[Data provided]:
╭──

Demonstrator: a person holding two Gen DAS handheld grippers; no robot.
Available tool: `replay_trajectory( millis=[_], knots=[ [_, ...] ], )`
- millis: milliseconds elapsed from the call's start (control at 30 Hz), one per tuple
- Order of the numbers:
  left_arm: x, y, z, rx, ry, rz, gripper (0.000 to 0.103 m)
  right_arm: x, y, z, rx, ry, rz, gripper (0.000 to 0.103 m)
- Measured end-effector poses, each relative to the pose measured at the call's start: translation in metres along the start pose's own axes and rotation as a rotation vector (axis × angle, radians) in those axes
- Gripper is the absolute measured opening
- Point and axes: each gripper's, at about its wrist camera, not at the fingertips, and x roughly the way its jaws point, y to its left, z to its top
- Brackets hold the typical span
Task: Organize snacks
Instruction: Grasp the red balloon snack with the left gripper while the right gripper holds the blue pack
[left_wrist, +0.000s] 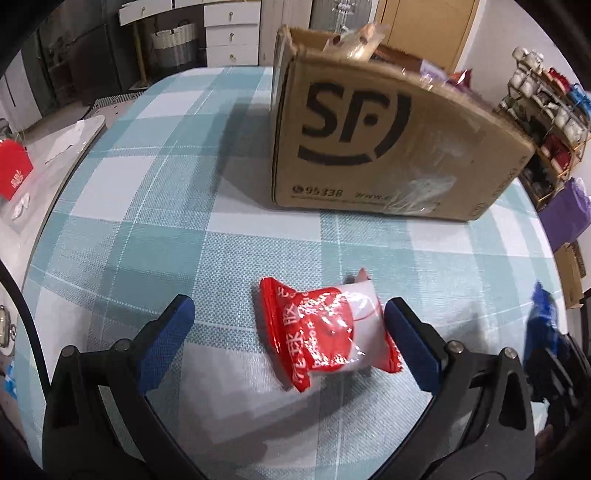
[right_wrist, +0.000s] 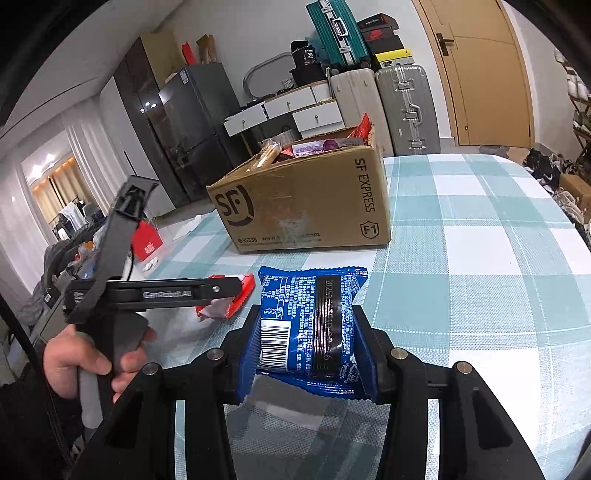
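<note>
While a cardboard box (right_wrist: 306, 199) printed with a courier logo stood on a table covered in a blue-and-white checked cloth (right_wrist: 480, 258), two snack packets were being dealt with in front of it. A blue packet (right_wrist: 314, 325) was gripped between the blue pads of the right gripper (right_wrist: 308, 347), whose jaws were clenched on the packet's two sides, and it was held above the cloth on the near side of the box. A red-and-white packet (left_wrist: 328, 336) lay flat on the cloth, also on the near side of the box and well apart from it, between the spread fingers of the left gripper (left_wrist: 288, 339); those jaws were released, one pad just beside the packet's edge and the other well clear of it. Several wrapped snacks could already be seen inside the open top of the box. The step in hand was judged to be collecting loose snacks into the box. For the next move, the blue packet would probably need to be lifted over the box's rim and let go, and the left jaws closed squarely on the red packet.
</note>
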Motion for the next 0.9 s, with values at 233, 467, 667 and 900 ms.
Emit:
replay_trajectory(
  millis=[233, 467, 667, 900],
  knots=[
    [0.014, -0.014, 0.010, 0.039, 0.041, 0.056, 0.103, -0.002, -0.006, 0.000, 0.035, -0.014, 0.015, 0.046],
    [0.014, -0.020, 0.004, 0.038, 0.019, 0.084, 0.103, -0.003, -0.006, -0.001, 0.032, -0.022, 0.035, 0.046],
    [0.011, -0.019, 0.001, 0.051, 0.012, 0.070, 0.095, -0.005, -0.014, -0.001, 0.075, -0.030, 0.052, 0.046],
    [-0.001, -0.023, -0.001, 0.101, 0.013, 0.029, 0.054, -0.008, -0.016, -0.001, 0.090, -0.043, 0.063, 0.046]
  ],
)
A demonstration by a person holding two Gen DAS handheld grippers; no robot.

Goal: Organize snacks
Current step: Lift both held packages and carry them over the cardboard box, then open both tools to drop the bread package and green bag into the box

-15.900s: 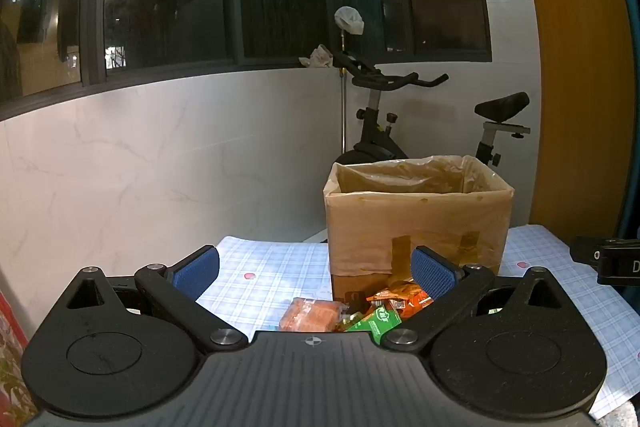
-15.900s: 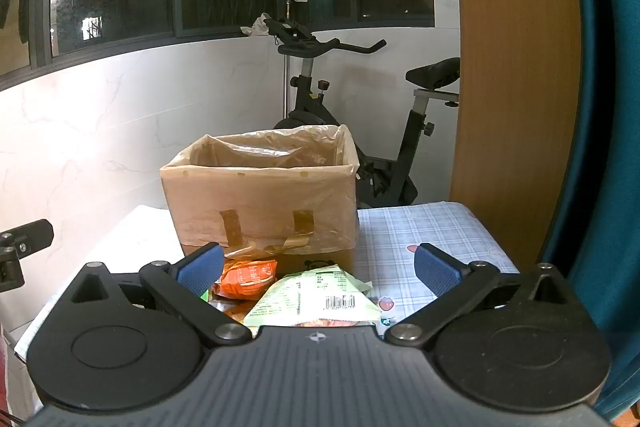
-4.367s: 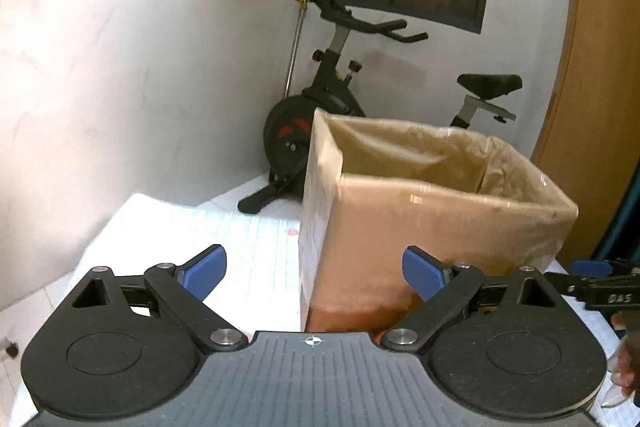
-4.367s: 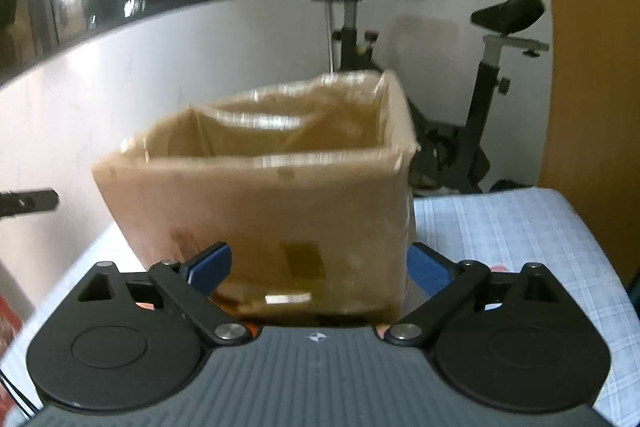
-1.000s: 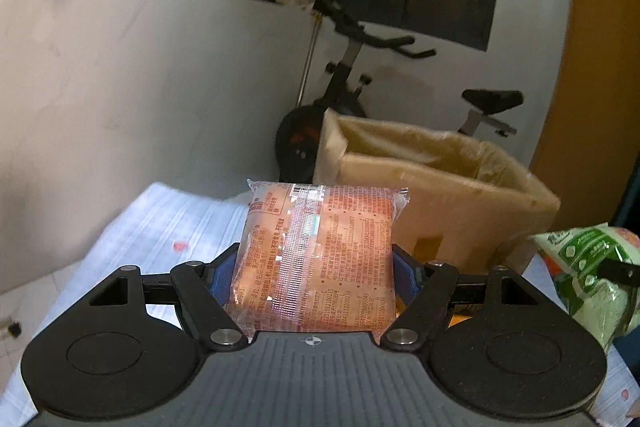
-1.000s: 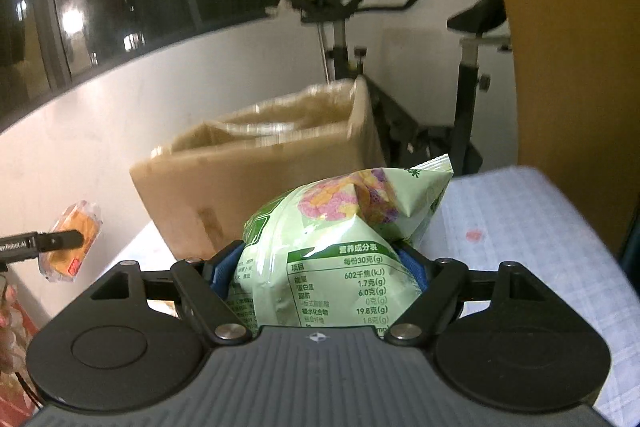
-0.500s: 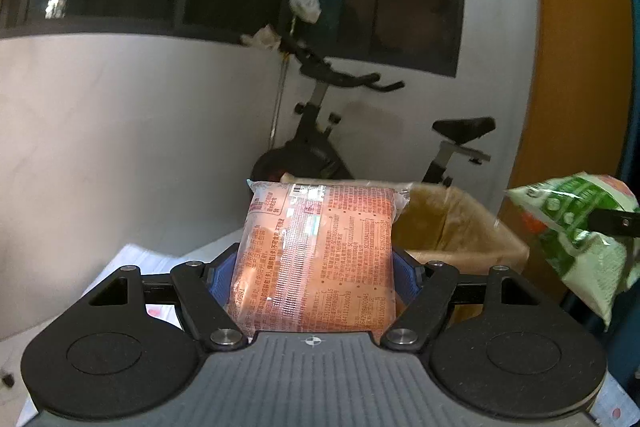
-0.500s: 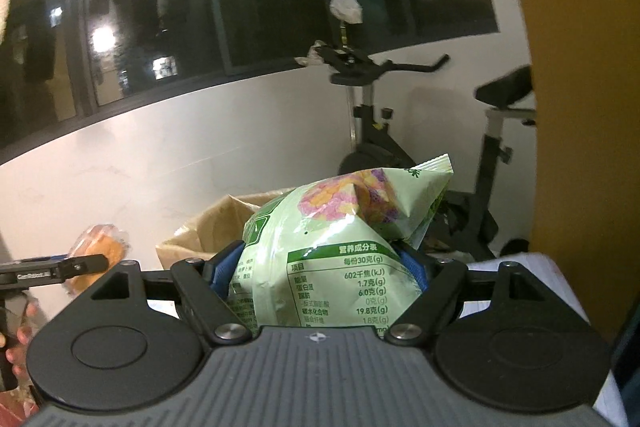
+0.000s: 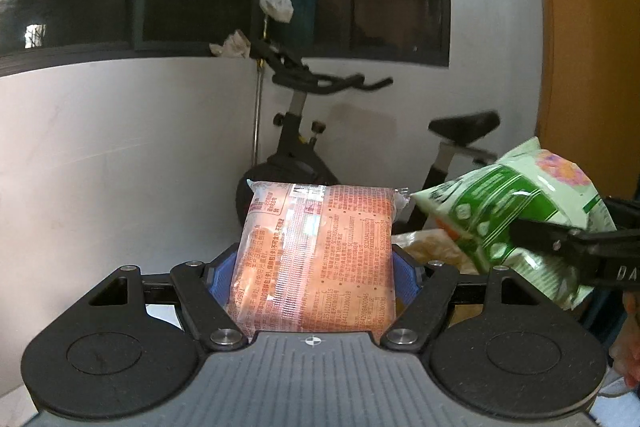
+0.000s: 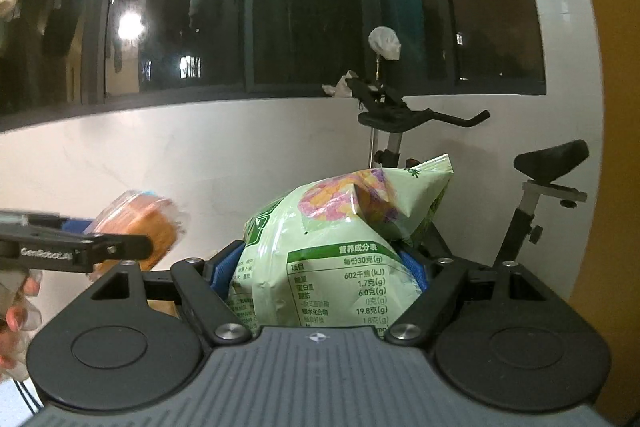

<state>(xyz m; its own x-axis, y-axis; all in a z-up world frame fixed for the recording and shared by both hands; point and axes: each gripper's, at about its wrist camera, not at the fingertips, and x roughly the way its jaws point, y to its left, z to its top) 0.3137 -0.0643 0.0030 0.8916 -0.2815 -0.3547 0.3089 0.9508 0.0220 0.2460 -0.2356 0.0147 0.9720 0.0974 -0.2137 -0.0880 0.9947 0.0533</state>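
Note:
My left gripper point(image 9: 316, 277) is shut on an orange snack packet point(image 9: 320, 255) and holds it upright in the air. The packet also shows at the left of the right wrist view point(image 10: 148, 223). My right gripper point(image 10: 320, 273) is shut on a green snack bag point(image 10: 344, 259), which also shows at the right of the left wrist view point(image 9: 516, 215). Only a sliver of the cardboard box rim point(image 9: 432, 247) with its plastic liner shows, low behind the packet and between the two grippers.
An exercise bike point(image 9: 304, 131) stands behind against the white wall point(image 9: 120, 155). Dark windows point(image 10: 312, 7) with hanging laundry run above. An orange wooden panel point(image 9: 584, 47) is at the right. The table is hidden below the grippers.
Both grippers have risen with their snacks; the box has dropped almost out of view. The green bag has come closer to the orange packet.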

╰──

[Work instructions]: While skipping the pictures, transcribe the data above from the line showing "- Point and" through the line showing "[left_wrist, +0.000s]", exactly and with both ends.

[Task solution]:
- Point and axes: each gripper's, at about its wrist camera, not at the fingertips, and x roughly the way its jaws point, y to its left, z to its top
- Brackets hold the typical span
Task: Organize snacks
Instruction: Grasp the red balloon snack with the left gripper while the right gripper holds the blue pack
[left_wrist, +0.000s] 

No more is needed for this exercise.